WHAT YOU SHOULD DO =
Output every line from the beginning of the records through the line that contains "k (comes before", exactly as it appears.

RECORDS SUPPLIED =
Content starts

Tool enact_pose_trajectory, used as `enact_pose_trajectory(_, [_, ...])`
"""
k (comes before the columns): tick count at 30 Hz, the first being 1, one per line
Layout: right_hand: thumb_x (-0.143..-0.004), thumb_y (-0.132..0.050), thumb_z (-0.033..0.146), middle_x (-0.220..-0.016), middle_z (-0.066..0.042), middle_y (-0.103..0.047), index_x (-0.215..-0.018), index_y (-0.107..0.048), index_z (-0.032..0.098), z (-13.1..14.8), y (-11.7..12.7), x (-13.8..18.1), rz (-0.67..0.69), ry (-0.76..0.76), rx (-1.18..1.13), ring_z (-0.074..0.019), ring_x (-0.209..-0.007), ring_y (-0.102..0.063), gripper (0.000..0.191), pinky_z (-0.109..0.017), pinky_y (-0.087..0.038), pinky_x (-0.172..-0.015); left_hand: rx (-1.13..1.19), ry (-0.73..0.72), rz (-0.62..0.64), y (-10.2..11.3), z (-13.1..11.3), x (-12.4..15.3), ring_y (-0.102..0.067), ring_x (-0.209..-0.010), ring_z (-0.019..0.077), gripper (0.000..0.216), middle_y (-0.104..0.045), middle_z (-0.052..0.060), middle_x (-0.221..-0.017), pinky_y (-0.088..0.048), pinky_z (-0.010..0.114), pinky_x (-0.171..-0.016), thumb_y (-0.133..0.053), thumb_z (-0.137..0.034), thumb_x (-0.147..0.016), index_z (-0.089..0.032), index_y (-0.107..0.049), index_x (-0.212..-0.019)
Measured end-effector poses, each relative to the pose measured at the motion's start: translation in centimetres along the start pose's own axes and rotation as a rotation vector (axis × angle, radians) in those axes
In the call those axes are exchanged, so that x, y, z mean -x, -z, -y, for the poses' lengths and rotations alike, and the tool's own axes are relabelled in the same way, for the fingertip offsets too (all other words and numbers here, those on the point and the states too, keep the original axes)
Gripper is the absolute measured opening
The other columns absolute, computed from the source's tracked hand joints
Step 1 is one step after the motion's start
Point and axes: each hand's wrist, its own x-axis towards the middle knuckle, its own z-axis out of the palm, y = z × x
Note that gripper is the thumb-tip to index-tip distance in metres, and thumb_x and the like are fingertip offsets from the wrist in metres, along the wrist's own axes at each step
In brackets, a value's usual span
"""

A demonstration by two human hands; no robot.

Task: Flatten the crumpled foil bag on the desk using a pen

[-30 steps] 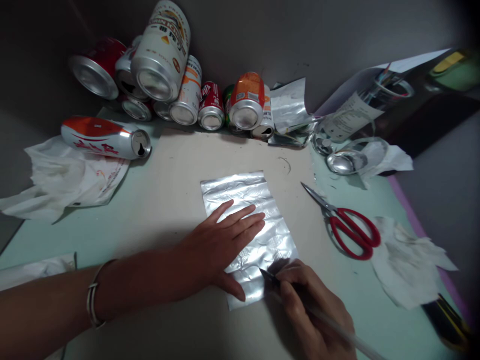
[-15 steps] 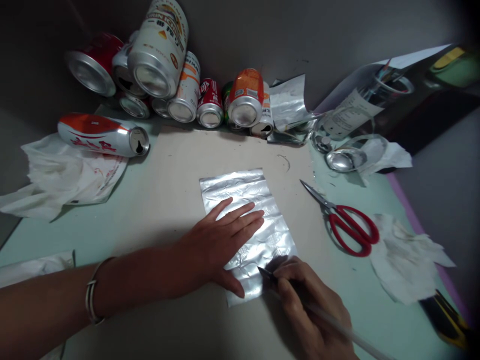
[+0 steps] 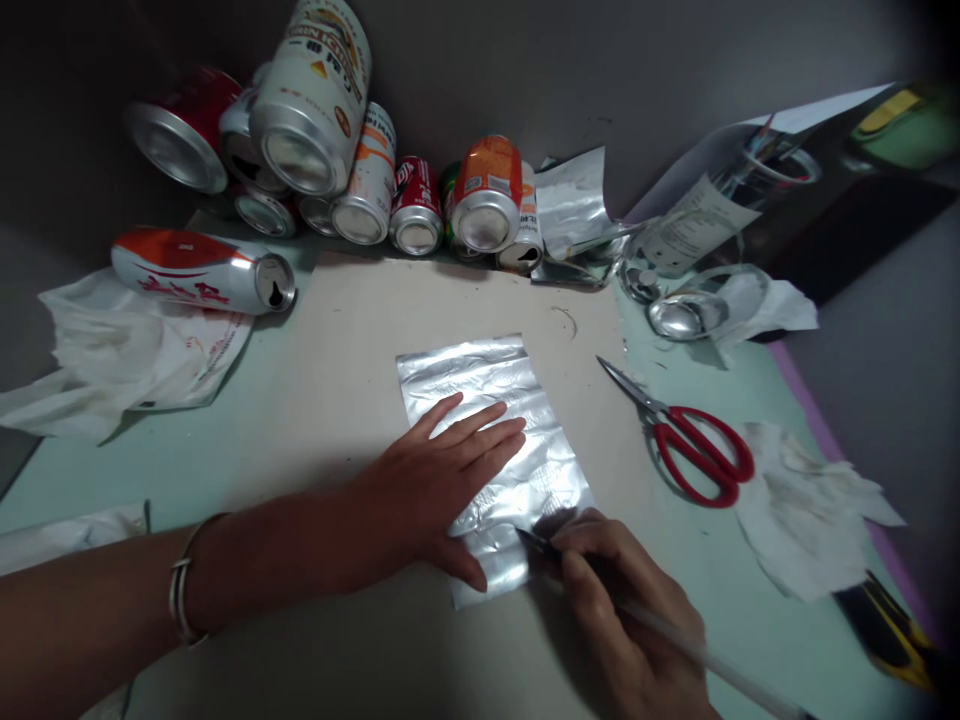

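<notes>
A flattened sheet of silvery can metal (image 3: 480, 375) lies on a beige board (image 3: 352, 330). My left hand (image 3: 439, 480) rests flat on the sheet with its fingers stretched out, pressing it down. My right hand (image 3: 626, 620) is closed round a thin pen-like tool (image 3: 675, 645) with a pale shaft. Its dark tip touches the sheet near the lower right corner. A bangle sits on my left wrist.
Red-handled scissors (image 3: 690, 445) lie to the right of the sheet. Several drink cans (image 3: 315, 100) are heaped along the back wall, and one (image 3: 199, 270) lies at the left. Crumpled tissues (image 3: 806, 515) and a yellow-black knife (image 3: 889, 625) are at the right, a plastic bag (image 3: 112, 355) at the left.
Both hands hold almost the same places; the tool tip has shifted only slightly on the sheet. The view has drifted a little.
</notes>
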Motion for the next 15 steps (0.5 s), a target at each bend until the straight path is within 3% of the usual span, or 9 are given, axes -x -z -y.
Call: enact_pose_trajectory(15, [-0.104,-0.053,0.023,-0.072,0.001,-0.063,-0.086,-0.058,0.025,0.51,0.09,-0.35,0.057,0.020,0.019,-0.0152,-0.059,-0.060,0.019,-0.025,-0.048,-0.052,0.010,0.006,-0.011,-0.22,-0.02,0.06,-0.019,-0.162,0.0355,0.117,-0.033,0.019,-0.170,0.000,0.053,-0.132,-0.074,-0.078,-0.082,-0.013,-0.025,-0.165])
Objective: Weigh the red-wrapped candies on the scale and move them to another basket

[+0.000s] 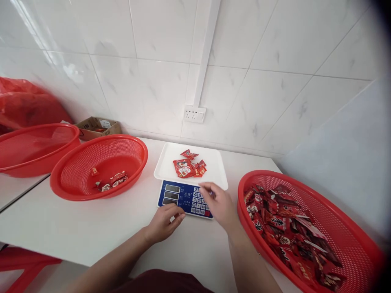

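Note:
A digital scale (184, 196) with a blue keypad panel and a white tray (165, 159) stands in front of me. Several small red snack packets (184, 168) lie together on the tray. My left hand (165, 221) rests at the scale's front edge, just below its displays, with loosely bent fingers, thumb apart and nothing in them. Over the right side of the keypad is my right hand (218, 203), its fingers bent but apart and holding nothing I can see. It covers some of the keys.
On the right, a large red basket (332, 215) holds many red packets. Another red basket (97, 142) at left contains a few packets. Farther left are a third red basket (39, 160), a red plastic bag (27, 101) and a cardboard box (99, 128). A tiled wall with a socket (194, 114) rises behind.

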Demonstrator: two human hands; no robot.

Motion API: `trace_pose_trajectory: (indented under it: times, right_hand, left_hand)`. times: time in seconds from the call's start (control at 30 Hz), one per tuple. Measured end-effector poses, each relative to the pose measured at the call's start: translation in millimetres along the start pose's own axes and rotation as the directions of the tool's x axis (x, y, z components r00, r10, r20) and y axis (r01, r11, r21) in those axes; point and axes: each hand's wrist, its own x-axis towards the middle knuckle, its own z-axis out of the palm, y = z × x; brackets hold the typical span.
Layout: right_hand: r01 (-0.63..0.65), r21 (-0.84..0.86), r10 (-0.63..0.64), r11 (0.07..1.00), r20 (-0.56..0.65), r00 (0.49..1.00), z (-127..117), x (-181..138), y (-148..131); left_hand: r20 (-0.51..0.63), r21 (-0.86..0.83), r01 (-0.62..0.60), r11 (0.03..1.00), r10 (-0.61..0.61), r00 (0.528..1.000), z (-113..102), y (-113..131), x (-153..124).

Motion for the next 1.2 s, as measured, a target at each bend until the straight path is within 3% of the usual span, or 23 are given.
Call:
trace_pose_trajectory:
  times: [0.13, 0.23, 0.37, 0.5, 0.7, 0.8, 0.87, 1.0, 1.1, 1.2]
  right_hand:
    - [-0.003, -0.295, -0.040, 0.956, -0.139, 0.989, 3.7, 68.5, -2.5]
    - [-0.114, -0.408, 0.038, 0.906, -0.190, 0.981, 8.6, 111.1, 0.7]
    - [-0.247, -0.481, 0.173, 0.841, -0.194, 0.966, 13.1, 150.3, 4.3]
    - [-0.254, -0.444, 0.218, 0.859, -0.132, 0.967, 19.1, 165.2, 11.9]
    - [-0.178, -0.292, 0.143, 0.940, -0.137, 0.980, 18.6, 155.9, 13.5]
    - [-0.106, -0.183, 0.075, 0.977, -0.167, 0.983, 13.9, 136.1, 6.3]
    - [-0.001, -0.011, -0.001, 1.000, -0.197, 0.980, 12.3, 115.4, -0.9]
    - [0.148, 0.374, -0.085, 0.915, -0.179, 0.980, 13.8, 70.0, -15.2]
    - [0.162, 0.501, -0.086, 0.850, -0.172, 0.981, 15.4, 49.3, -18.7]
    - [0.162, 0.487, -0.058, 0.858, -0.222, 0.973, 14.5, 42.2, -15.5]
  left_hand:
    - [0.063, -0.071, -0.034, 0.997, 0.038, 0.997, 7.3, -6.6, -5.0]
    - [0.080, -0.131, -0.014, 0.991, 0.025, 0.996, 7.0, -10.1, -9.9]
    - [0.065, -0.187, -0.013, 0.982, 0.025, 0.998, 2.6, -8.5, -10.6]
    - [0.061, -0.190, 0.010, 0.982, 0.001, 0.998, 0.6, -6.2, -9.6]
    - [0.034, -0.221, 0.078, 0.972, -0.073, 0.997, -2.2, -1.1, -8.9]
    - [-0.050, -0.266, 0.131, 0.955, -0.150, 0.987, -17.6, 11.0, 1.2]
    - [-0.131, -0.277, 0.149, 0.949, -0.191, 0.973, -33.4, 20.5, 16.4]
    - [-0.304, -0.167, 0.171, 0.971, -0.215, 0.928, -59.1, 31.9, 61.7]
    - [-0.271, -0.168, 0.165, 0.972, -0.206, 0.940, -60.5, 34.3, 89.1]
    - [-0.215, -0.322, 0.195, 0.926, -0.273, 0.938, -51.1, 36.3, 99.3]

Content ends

TASK ANSWER =
Tool enact_pose_trajectory, used as `enact_pose_trajectory(_, [_, ...])`
"""
k (comes before the columns): tick count at 30 Hz, the first being 1, one per line

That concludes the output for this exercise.